Whoopi Goldberg Co-Host Responds to People Who Think Suspension Not Enough

Whoopi Goldberg Co-Host Responds to People Who Think Suspension Not Enough
(L-R) In this handout photo provided by Disney Resorts, hosts Sunny Hostin, Joy Behar, Whoopi Goldberg, guest John Stamos, Sara Haines and Jedediah Bila pose on ABC's "The View" broadcasting from Disneys Animal Kingdom in Lake Buena Vista, Fla., on March 6, 2017. (Todd Anderson/Disney Resorts via Getty Images)
Lorenz Duchamps
2/7/2022
Updated:
2/7/2022

Sara Haines, a co-host of Whoopi Goldberg from “The View,” showed support for the long-time talk show host after several fans said they think the length of her suspension is not enough in comparison to what she did.

Goldberg has been widely criticized after declaring that the Holocaust was “not about race”—which was followed by a statement from the network on Feb. 1 announcing a two-week suspension for the host.
Haines posted a selfie on Instagram of the duo laughing, writing in the caption of the post that seeing this picture “warmed [her] heart.”

“This just popped up and warmed my heart,” Haines said. “That’s my Whoops!!!!”

The 44-year-old’s post gained the attention of several of her followers, prompting a debate over the length of Goldberg’s suspension.

Sara Haines attends the world premiere of 'Nobody's Fool' at AMC Lincoln Square Theater in N.Y.C., on Oct. 28, 2018. (Roy Rochlin/Getty Images for Paramount Pictures)
Sara Haines attends the world premiere of 'Nobody's Fool' at AMC Lincoln Square Theater in N.Y.C., on Oct. 28, 2018. (Roy Rochlin/Getty Images for Paramount Pictures)

Responding to the criticism, Haines added a comment to her own post, writing: “I’d like to invite people trolling the post to go play somewhere else.”

“To learn from a moment is all we can ask of anyone. And prioritizing punitive measures at the expense of the message/issue (and teaching moment) are misguided.”

Some fans in disapproval of Goldberg’s “Holocaust remarks” said the long-time host should get fired, while another Instagram user called for the show to get canceled.

“I cannot believe you’re making excuses for Whoopie Goldberg anybody else would have been fired!!!!” one person commented on Haines’s post.
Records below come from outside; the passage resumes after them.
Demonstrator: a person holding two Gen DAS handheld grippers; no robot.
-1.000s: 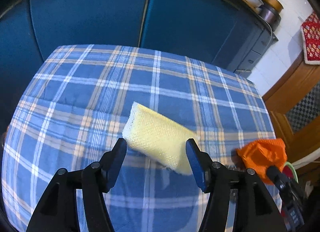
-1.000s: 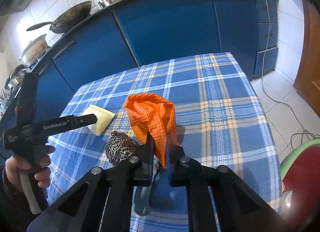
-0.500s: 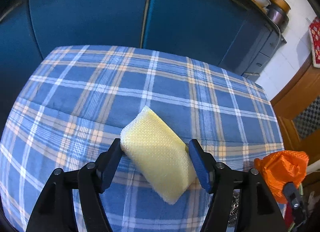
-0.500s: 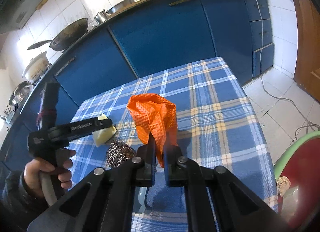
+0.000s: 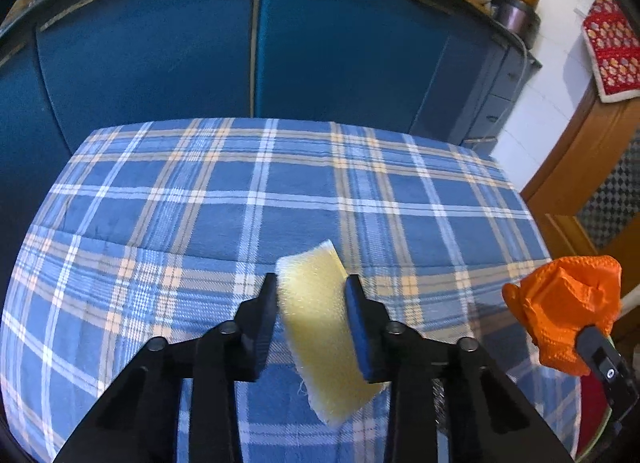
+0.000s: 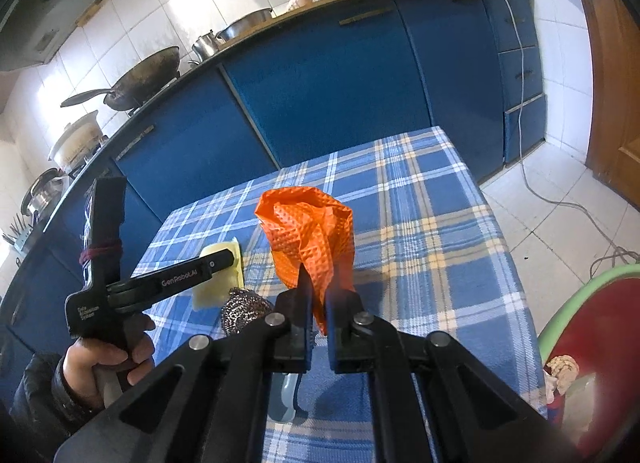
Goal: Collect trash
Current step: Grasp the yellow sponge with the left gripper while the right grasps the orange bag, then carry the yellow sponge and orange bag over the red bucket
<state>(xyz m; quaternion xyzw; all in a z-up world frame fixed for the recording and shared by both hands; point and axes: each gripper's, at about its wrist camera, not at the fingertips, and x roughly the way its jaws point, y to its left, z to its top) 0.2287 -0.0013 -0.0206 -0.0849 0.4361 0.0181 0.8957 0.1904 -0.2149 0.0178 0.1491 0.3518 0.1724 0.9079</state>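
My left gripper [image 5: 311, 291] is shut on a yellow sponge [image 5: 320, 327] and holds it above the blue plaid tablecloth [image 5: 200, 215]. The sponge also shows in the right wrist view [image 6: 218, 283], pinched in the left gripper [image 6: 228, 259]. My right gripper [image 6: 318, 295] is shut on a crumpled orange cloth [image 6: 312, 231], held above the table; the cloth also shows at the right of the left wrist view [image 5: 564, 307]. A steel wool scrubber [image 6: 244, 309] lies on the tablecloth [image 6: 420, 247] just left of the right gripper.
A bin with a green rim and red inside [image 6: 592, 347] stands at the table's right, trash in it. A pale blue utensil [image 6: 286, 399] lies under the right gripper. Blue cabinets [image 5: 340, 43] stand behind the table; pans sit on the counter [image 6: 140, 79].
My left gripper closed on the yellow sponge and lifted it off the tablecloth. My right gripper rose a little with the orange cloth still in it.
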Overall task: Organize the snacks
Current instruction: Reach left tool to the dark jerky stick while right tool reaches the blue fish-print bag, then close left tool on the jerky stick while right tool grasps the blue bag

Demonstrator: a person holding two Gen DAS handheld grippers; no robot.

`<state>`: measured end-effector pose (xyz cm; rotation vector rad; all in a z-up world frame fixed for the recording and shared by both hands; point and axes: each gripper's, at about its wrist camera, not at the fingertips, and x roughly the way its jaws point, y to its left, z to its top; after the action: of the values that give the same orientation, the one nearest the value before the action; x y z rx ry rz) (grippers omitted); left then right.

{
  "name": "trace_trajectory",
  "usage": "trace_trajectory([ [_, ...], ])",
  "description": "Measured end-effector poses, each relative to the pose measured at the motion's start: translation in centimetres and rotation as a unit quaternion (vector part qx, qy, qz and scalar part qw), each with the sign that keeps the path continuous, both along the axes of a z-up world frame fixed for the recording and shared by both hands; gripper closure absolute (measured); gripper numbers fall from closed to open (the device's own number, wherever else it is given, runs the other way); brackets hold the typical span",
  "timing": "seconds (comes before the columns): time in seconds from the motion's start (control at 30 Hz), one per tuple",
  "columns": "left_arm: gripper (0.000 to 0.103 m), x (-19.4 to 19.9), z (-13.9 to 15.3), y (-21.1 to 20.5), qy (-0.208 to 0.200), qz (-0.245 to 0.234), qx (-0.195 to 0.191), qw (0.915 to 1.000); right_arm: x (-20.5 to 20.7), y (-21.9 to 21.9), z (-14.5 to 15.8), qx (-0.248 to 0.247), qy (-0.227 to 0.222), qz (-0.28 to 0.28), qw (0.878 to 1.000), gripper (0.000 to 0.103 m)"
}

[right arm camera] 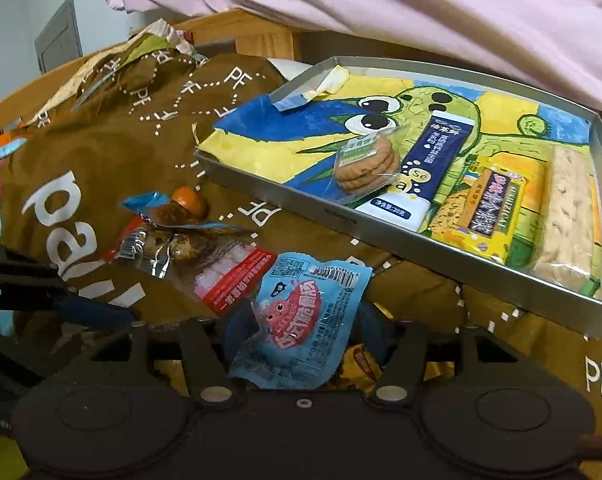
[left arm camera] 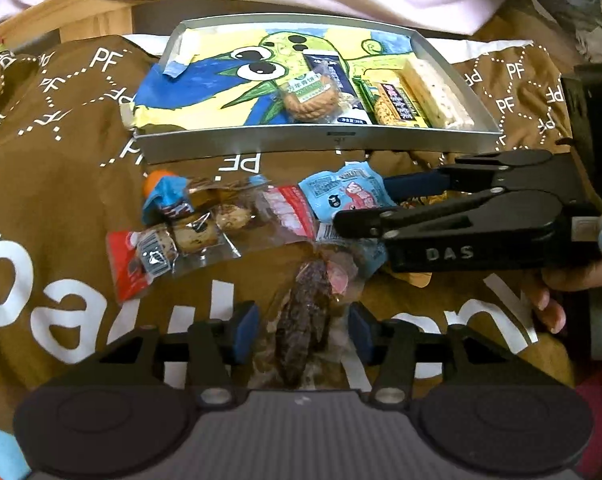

Another person wrote that the whole show should be canceled, claiming it includes “nothing but hate.”

Goldberg released a statement one day after her remarks—apologizing for the “hurt” she had caused after a social media outcry over her view on the genocide of 6 million Jews.
Whoopi Goldberg attends the world premiere of "Nobody's Fool" in New York on Oct. 28, 2018. (Charles Sykes/Invision/AP Photo)
Whoopi Goldberg attends the world premiere of "Nobody's Fool" in New York on Oct. 28, 2018. (Charles Sykes/Invision/AP Photo)

“On today’s show, I said the Holocaust ‘is not about race, but about man’s inhumanity to man.’ I should have said it is about both,” she wrote. “As Jonathan Greenblatt from the Anti-Defamation League shared, ‘The Holocaust was about the Nazi’s [sic] systematic annihilation of the Jewish people—who they deemed to be an inferior race.’ I stand corrected.”

Goldberg made her original comments during a discussion on Monday’s show about a Tennessee school board’s banning of “Maus,” a Pulitzer Prize-winning graphic novel about the Nazi death camps during World War II.

“I misspoke,” the host said at the opening of Tuesday’s show, a day later.

According to the United States Holocaust Memorial Museum, the Nazi regime did define Jews as a “race.” Embracing a social Darwinist “survival of the fittest” view of human society, the Nazis attributed a wide variety of negative stereotypes about Jews to an unchanging, biologically determined heritage that supposedly drove the “Jewish race” to struggle to survive by expansion at the expense of other races.